Proving Cryptography Correct: Our Approach to Formal Verification

Why Testing Isn't Enough

In 2014, the Heartbleed vulnerability in OpenSSL exposed that even widely-deployed, extensively-tested cryptographic code can contain critical flaws. The bug had existed for over two years, affecting an estimated 17% of secure web servers worldwide.

Traditional software testing, no matter how thorough, can only demonstrate the presence of bugs—never their absence. For cryptographic implementations where a single error can compromise the security of millions of systems, we need stronger guarantees.

At SECEQ, we employ formal verification: using mathematical proof to guarantee that our implementations are correct by construction.

The Coq Theorem Prover

Our verification infrastructure is built around Coq, a mature proof assistant that enables us to write machine-checkable mathematical proofs. Unlike informal arguments, Coq proofs are verified by a small, trusted kernel that has been extensively analyzed over decades.

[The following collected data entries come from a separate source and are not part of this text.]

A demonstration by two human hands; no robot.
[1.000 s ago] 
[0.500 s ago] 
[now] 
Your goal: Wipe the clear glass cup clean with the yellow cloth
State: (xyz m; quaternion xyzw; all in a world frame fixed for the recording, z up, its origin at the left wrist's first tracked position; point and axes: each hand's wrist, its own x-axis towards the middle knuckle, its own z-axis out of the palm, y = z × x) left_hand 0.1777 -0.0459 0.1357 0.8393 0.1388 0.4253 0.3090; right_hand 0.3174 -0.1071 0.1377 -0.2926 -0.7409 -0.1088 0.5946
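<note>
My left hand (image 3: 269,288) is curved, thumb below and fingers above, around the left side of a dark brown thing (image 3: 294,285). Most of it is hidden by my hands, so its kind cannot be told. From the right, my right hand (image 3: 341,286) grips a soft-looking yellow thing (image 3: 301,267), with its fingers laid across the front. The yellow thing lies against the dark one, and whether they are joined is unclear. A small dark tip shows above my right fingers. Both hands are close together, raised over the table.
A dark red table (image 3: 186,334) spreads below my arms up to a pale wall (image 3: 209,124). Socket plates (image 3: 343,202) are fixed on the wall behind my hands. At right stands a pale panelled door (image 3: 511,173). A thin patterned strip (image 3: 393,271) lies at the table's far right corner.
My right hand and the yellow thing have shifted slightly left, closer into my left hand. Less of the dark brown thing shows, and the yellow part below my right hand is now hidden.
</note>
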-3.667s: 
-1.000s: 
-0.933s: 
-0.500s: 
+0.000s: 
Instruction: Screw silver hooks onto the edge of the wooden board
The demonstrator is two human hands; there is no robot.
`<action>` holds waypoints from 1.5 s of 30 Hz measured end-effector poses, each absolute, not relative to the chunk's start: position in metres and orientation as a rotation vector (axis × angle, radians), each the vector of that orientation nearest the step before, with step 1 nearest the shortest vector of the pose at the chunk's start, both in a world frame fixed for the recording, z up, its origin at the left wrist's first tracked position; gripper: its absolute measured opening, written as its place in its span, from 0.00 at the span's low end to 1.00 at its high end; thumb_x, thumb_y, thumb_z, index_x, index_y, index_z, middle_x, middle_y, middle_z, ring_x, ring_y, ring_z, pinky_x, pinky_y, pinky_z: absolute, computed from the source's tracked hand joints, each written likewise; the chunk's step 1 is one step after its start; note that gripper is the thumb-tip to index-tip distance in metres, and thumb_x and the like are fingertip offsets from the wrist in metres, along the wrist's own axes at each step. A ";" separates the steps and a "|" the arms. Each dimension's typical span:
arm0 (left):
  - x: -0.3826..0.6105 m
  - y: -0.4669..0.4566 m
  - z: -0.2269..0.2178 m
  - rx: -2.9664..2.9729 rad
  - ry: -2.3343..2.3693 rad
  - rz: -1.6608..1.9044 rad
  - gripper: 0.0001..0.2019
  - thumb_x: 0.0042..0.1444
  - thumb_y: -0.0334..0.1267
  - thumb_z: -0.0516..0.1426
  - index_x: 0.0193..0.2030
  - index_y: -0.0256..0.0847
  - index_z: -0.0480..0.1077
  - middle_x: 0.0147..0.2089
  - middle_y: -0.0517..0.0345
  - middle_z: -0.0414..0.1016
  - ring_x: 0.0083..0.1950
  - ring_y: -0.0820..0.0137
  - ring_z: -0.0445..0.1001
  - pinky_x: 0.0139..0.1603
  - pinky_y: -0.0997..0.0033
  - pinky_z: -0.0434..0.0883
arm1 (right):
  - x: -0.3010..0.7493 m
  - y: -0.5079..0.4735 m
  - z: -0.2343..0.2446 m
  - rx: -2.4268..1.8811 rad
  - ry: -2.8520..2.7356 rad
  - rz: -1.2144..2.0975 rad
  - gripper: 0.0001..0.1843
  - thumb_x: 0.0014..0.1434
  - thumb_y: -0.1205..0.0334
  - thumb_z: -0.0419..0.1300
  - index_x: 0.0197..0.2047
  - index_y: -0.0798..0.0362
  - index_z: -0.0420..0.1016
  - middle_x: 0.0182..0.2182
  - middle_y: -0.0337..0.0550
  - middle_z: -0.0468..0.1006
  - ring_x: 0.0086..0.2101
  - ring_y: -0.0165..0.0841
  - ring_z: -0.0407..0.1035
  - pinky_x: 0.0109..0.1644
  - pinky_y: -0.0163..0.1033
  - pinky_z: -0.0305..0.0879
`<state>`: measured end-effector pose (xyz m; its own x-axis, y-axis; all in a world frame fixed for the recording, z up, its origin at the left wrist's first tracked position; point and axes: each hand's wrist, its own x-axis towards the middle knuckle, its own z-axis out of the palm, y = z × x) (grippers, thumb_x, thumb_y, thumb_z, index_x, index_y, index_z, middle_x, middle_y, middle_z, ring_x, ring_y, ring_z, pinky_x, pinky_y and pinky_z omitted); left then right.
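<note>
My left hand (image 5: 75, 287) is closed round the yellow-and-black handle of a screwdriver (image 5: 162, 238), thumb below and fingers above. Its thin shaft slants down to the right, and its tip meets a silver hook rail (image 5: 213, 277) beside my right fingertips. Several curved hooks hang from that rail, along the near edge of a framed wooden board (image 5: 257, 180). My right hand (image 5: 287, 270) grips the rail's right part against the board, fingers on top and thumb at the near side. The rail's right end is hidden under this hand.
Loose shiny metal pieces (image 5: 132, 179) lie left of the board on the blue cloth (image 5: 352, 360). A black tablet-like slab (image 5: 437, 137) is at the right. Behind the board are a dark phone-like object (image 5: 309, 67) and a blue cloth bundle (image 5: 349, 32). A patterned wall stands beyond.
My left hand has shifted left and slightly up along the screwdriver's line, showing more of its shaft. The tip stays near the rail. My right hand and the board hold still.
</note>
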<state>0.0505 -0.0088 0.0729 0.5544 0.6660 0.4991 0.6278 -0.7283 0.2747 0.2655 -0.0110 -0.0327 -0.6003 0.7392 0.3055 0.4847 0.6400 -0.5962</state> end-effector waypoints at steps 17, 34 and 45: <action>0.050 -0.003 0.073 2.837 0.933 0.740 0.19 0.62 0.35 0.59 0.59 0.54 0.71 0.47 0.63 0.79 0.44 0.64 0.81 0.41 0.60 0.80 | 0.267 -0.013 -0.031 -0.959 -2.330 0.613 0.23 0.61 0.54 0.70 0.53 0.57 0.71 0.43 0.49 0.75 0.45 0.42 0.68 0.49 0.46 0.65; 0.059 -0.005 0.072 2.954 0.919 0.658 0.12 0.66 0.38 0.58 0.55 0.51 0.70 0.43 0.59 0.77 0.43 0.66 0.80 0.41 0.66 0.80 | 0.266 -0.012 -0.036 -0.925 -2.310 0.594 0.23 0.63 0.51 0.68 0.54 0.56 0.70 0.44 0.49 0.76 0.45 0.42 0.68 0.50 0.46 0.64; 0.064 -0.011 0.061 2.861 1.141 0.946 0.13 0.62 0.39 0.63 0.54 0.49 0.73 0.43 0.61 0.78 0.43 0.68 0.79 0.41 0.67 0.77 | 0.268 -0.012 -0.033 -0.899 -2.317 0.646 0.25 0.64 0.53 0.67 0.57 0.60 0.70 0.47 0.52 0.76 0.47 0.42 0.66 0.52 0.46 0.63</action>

Specification-First Development

We begin every implementation by writing a formal specification in Coq that captures the exact mathematical definition from the relevant standard:

(* Formal specification of GHASH multiplication in GF(2^128) *)
Definition ghash_mul (x y : GF128) : GF128 :=
  let z := gf128_zero in
  fold_left (fun acc i =>
    let xi := gf128_bit x i in
    let v_shifted := gf128_shift acc in
    let z' := if xi then gf128_xor acc y else acc in
    if gf128_msb acc
    then gf128_xor v_shifted R
    else v_shifted
  ) (seq 0 128) z.

(* R is the reduction polynomial x^128 + x^7 + x^2 + x + 1 *)
Definition R : GF128 := (* ... polynomial definition ... *).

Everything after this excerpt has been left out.